Die goeie ouwe tijd met ‘vadertje’ Salazar
– Dat had men vroeger niet!
– Wat niet? Brand niet?
– Nee, brandstichting! Ten tijde van Salazar liet men zulks wel uit z’n hoofd – toen was er nog respect.
De vrouw van de man knikt instemmend en kijkt me daarbij streng aan, alsof ze waarschuwen wil: Einde discussie, hoor!
Ik kan nu dus wel zeggen dat dát geen echt respect was, respect uit angst, maar ik voel op mijn Friese klompen aan dat dit Portugese echtpaar-op-jaren van mening is dat respect gebaseerd op angst altijd nog te verkiezen valt boven helemaal géén respect.
Dat respect een waarde behoort te zijn die als vanzelfsprekend van binnenuit komt, in plaats van door dreiging van buitenaf ingegeven wordt, is voor dit echtpaar nog een brug te ver, schat ik. Die vorm van respect kénnen ze niet – die is van vóór hun tijd.
In Portugal zitten we nog een beetje in de post-dictatoriale fase waarin veel mensen tot de ontdekking komen dat er geen harde hand met een fascis (bijvoorbeeld een Spaans rietje) meer op hen neerdaalt wanneer ze zich niet aan opgelegde normen houden. Die straffeloosheid wordt door hen uitbundig gevierd als vrijheid.
Het bejaarde echtpaar waarmee ik de verschrikkelijke gebeurtenissen in Griekenland bespreek, ziet feilloos in dat er een keerzijde zit aan die straffeloosheid. Teneinde daar korte metten mee te maken, zien ze er geen been in om hun eigen volk dan in godsnaam maar weer de vrijheid te ontnemen – terug naar de fascis.
Hoe moet ik die mensen in vredesnaam duidelijk maken dat terug niet de aangewezen weg is, maar dat er een weg vooruit is – waarop de voorheen opgelegde normen door opvoeding en scholing op individueel niveau verinnerlijkt worden en uitgroeien tot intrinsieke waarden, zodat ze op den duur weer deel van de volksaard zijn?
Ik loop een gerede kans als luchtfietser nagewezen te worden, als ‘die domme Hollander met zijn stadse fratsen’. Hetgeen natuurlijk verrekte dicht bij de waarheid komt – too close for comfort in ieder geval.
Nee, ik ga deze mensen echt niet onder de pet praten dat hun vrijheid beslist niet alle blaam treft.
Integendeel, die zwaarbevochten vrijheid mag wel degelijk gevierd worden. Er zijn alleen nog een beetje veel mensen die opnieuw moeten leren dat er paal en perk is aan hun vrijheid – en wel, dáár waar zij raakt aan die van anderen. Want juist dáár kan zij het geluk(s-gevoel/-streven) van die anderen in gevaar brengen.

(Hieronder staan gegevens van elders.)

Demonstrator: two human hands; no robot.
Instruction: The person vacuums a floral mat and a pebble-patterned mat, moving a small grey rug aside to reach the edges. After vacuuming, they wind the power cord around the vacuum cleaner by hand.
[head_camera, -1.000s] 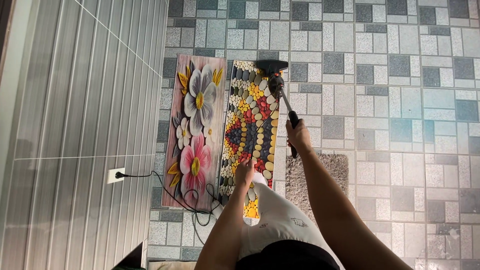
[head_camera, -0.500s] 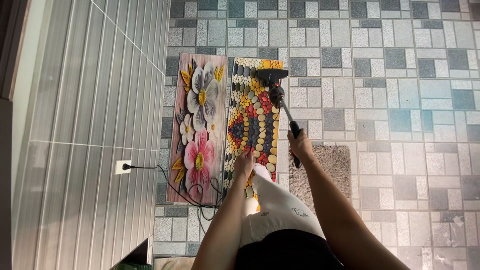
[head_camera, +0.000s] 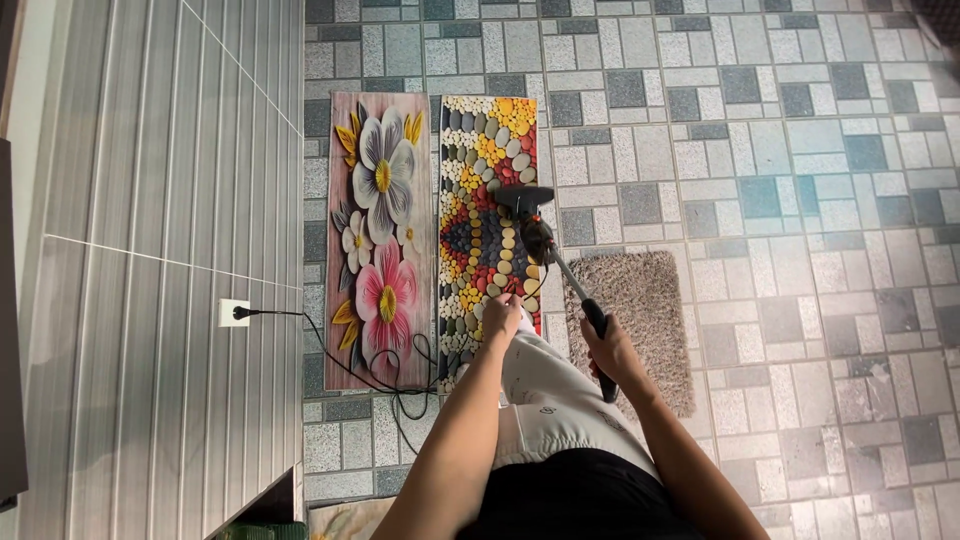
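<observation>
The head view looks straight down at a tiled floor (head_camera: 780, 150) beside a grey panelled wall (head_camera: 150, 250). The right hand (head_camera: 612, 350) is closed around the black grip of a vacuum wand (head_camera: 565, 275), which slants up and to the left to a black nozzle head (head_camera: 523, 197). The nozzle rests on the pebble-patterned mat (head_camera: 485, 170), about halfway along its length near its right edge. The left hand (head_camera: 500, 318) is curled near the mat's near end; what it pinches cannot be told. Left of this mat, touching side by side, lies a flower-printed mat (head_camera: 380, 230). A shaggy grey rug (head_camera: 650, 310) lies to the right, under the wand. A black cord (head_camera: 340, 355) runs from a wall socket (head_camera: 232, 313) across the floor toward the person's white trouser leg (head_camera: 555, 410).
</observation>
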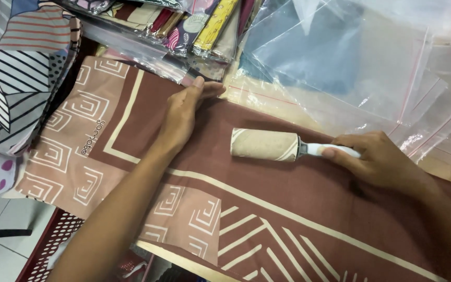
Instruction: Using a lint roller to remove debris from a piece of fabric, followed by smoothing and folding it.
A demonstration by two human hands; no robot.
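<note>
The right hand (387, 162) closes its grip on the white handle of one beige lint roller (265, 144), which lies on one folded brown cloth with cream line patterns (309, 198). The left hand (182, 112), fingers spread flat, presses that cloth's far edge. Clear plastic zip bags (371, 62) crowd beyond; bare cloth stays open below the roller.

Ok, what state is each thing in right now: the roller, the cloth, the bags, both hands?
Lint roller: lying on the cloth, handle gripped.
Brown patterned cloth: spread flat.
Clear zip bags: empty, piled loosely.
Left hand: open, pressed flat on the cloth edge.
Right hand: closed around the roller handle.
</note>
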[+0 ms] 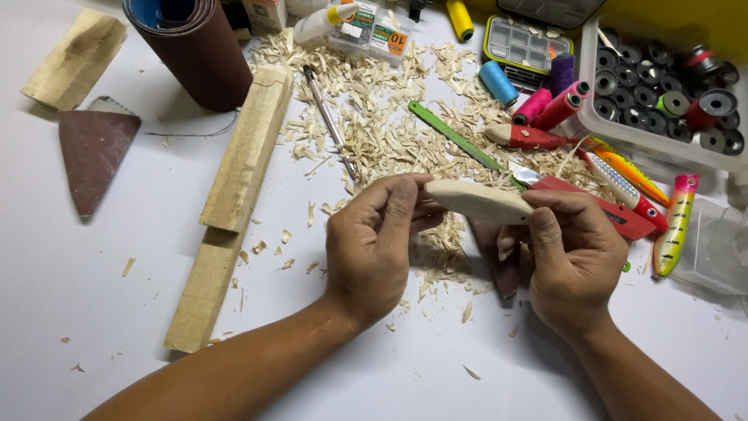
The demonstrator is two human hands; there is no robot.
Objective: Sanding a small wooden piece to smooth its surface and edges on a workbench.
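Observation:
Both hands hold a pale carved wooden lure body level above the white table. My left hand pinches its left end between thumb and fingers. My right hand grips the right end, thumb on top. Under my right hand a dark piece of sandpaper shows. A red-handled utility knife lies just behind the piece, blade pointing left. Wood shavings cover the table beyond the hands.
Long wooden blocks lie to the left, with a sandpaper roll and a sandpaper triangle. A green file, thread spools, painted lures, a clear bobbin box and a compartment case sit at right.

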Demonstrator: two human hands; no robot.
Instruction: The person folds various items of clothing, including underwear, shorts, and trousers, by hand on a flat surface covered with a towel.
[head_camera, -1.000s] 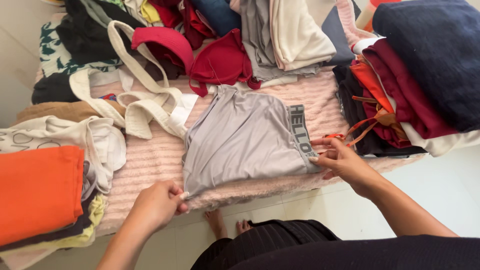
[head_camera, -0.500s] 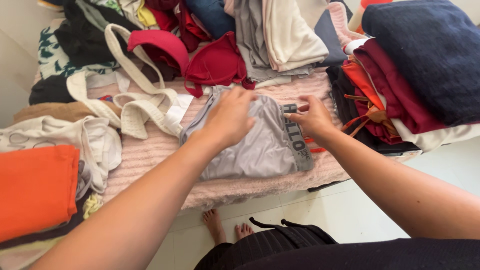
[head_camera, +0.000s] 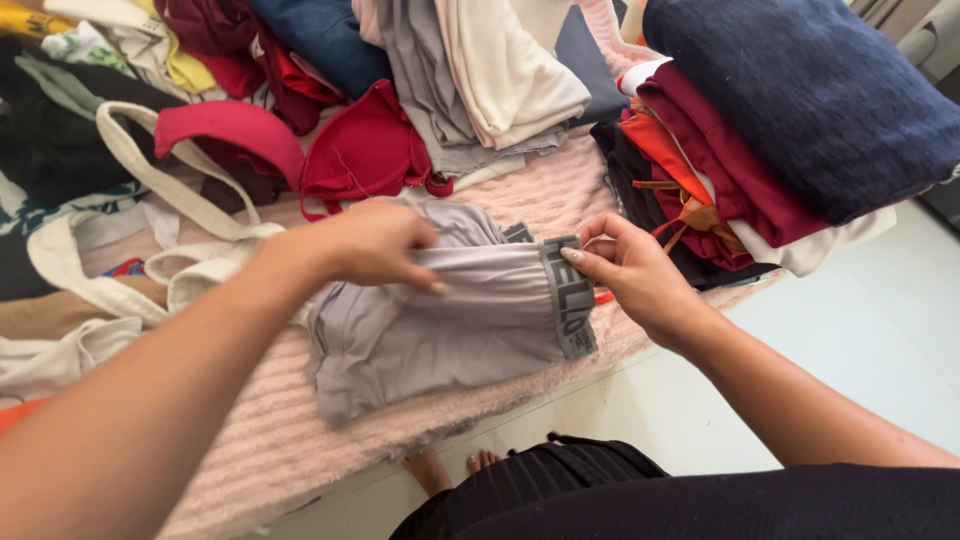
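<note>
Head view: grey shorts (head_camera: 440, 330) lie on pink fuzzy blanket (head_camera: 250, 440). Left hand (head_camera: 375, 243) pinches folded top layer of shorts. Right hand (head_camera: 630, 270) grips grey waistband (head_camera: 568, 298) at its end. Red bra (head_camera: 365, 150) just behind. Dark blue folded pile (head_camera: 810, 90) at right.

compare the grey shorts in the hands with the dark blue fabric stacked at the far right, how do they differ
The grey shorts are thin, smooth and pale; the dark blue fabric looks thick and coarse. The shorts lie half folded on the pink cover, pinched by the left hand and right hand; the blue fabric tops a pile, untouched. The shorts have a dark waistband; the blue fabric is plain.
</note>
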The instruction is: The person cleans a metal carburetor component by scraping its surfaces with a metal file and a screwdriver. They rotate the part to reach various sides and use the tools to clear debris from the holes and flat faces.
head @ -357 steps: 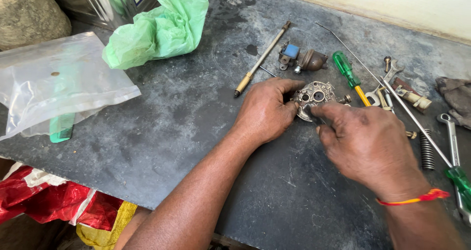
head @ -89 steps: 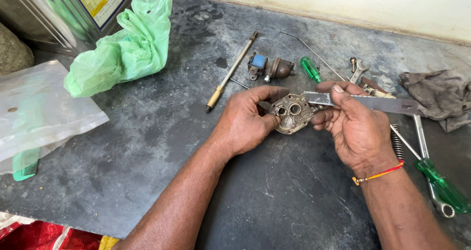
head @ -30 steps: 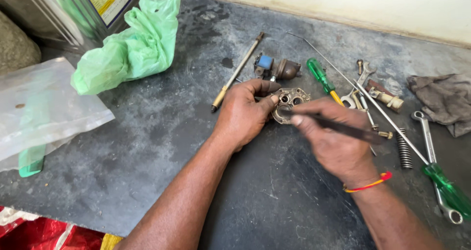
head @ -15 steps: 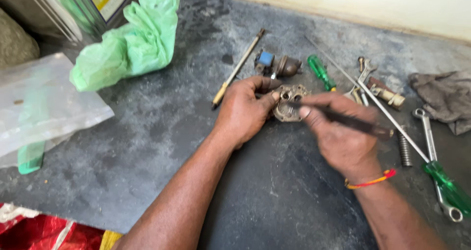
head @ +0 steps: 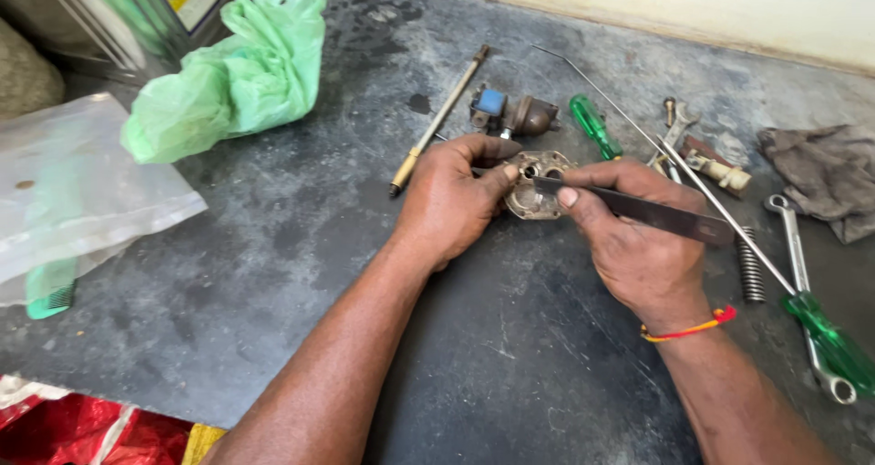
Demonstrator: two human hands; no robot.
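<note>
A small round metal part (head: 538,184) with holes in its face sits just above the middle of the frame on the dark worktop (head: 273,273). The left hand (head: 451,201) clasps it from the left, thumb against its rim and fingers curled over the top. The right hand (head: 633,237) comes in from the lower right, pinching a flat metal blade (head: 638,211) whose tip lies across the part's face.

Tools crowd the room above and to the right: a blue-capped fitting (head: 506,114), a green-handled screwdriver (head: 594,126), a long thin rod (head: 638,132), a spring (head: 749,264), a wrench (head: 802,273) and a grey rag (head: 825,178). A brass-tipped shaft (head: 437,123) lies just beside the left hand. The worktop's lower middle and left are open; a green bag (head: 237,73) and a clear bag (head: 73,182) lie at upper left.
</note>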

Ik hóef ze dat ook niet meer diets te maken. Ik kan mijn energie beter richten op aanstormende generaties. Laat deze lieden maar lekker dromen van Die Goeie Ouwe Tijd, toen het volk gebukt ging onder de fasces van Salazar en zijn PIDE (geheime politie).
Dat is eigenlijk wel een grappige tegenstrijdigheid…
Enerzijds behandelde Salazar cum suis het volk als een stel stoute kinderen dat kort gehouden moest worden, anderzijds maakte hij ze wijs dat ze de Kroon der Schepping waren. Dat superioriteitsdenken is trouwens goed gelukt. Een spoor ervan is bijvoorbeeld de meewarige blik die je ten deel valt wanneer je iemand betrapt op een koe van een taalflater – een blik die zoveel zeggen wil als: Ach, mijn gebrekkige taalbeheersing kan nooit minder zijn dan het Portugees van een buitenlander, een Untermensch.
Ook de overtuiging van Portugezen als voormalige wereldheersers, ziet men een beetje terug in de opmerking waarmee dit stukje begon…
Hoezo, ‘dat had men vroeger ten tijde van Salazar niet’? We hebben het over criminele brandstichting in Griekenland, hoor! Daar weten ze waarschijnlijk niet eens goed waar Portugal precies ligt – laat staan, waar Salazar ligt!
Ja, want die ligt ook, gelukkig. En laten we hopen dat dat zo blijft.